I have experienced this previously and could not work out how to uninstall the driver again without being able to access the folder itself. I amended the user profile to give it root priveledges, but this doesn’t seem to have worked either.

Any advice on how I could advance beyond this step?

Best,

Darren

Possibly the export command you placed in whatever file you modified was not quite right. Try doing:

export LD_LIBRARY_PATH=$LD_LIBRARY_PATH:/usr/local/cuda-10.1/lib64

Can you navigate to the /usr/local folder?
From there, can you determine (e.g. using ls in that folder) that /usr/local/cuda and /usr/local/cuda-10.1 exist?

If so you have some sort of linux permissions problem. It’s not obvious to me exactly what it is. Here’s what permission output should look like on a bare machine install (not container):

$ ls -l /usr/local
total 16
...
lrwxrwxrwx.  1 root root   21 Apr 22 22:06 cuda -> /usr/local/cuda-10.1/
drwxr-xr-x. 18 root root 4096 Apr 22 22:07 cuda-10.1
...

It’s difficult to know exactly how this came about without understanding your entire install sequence, and whether you are operating in a container or on the base machine.

I performed the install on the base machine.
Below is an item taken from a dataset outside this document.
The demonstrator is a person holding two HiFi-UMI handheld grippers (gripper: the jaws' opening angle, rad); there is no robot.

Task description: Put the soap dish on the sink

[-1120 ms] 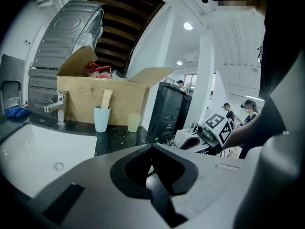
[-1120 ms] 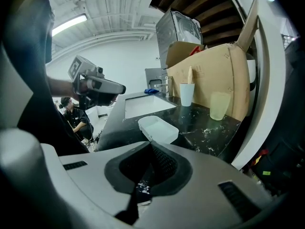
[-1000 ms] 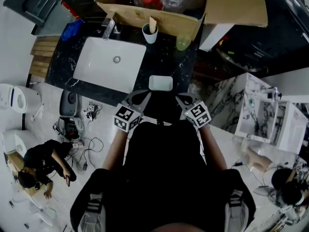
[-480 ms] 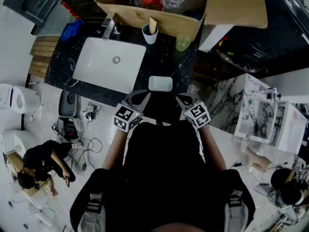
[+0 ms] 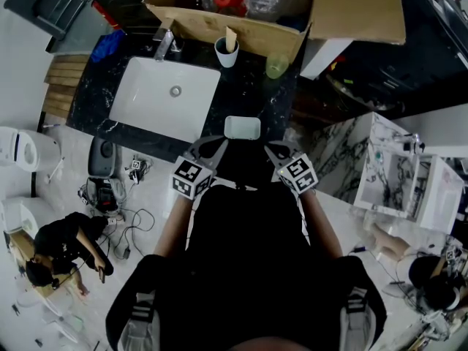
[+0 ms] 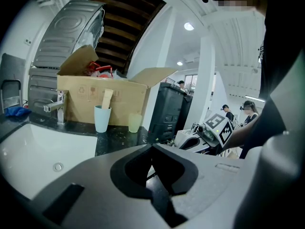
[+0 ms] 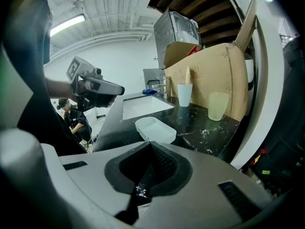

Using export LD_LIBRARY_PATH=$LD_LIBRARY_PATH:/usr/local/cuda-10.1/lib64 doesn’t seem to make a difference.

I can navigate to the /usr/local folder, where I can see 'cuda-10.1’and ‘cuda’ as folders, where ‘cuda’ has a symbolic link to ‘cuda-10.1’ as per the install options for the toolkit.

Running

ls -l /usr/local

Gives the following:

(base) ubuntu@ip-10-110-6-240:/usr/local$ ls -l /usr/local
total 36
drwxr-xr-x  2 root root 4096 Apr 29 15:50 bin
lrwxrwxrwx  1 root root   21 Aug 23 15:22 cuda -> /usr/local/cuda-10.1/
drwx------ 18 root root 4096 Aug 23 15:23 cuda-10.1
drwxr-xr-x  2 root root 4096 Apr 29 15:50 etc
drwxr-xr-x  2 root root 4096 Apr 29 15:50 games
drwxr-xr-x  2 root root 4096 Apr 29 15:50 include
drwxr-xr-x  3 root root 4096 Apr 29 15:50 lib
lrwxrwxrwx  1 root root    9 Apr 29 15:50 man -> share/man
drwxr-xr-x  2 root root 4096 Apr 29 15:50 sbin
drwxr-xr-x  6 root root 4096 Aug 23 15:18 share
drwxr-xr-x  2 root root 4096 Apr 29 15:50 src

You have a permissions problem on the cuda-10.1 directory. I’m not sure how that came about.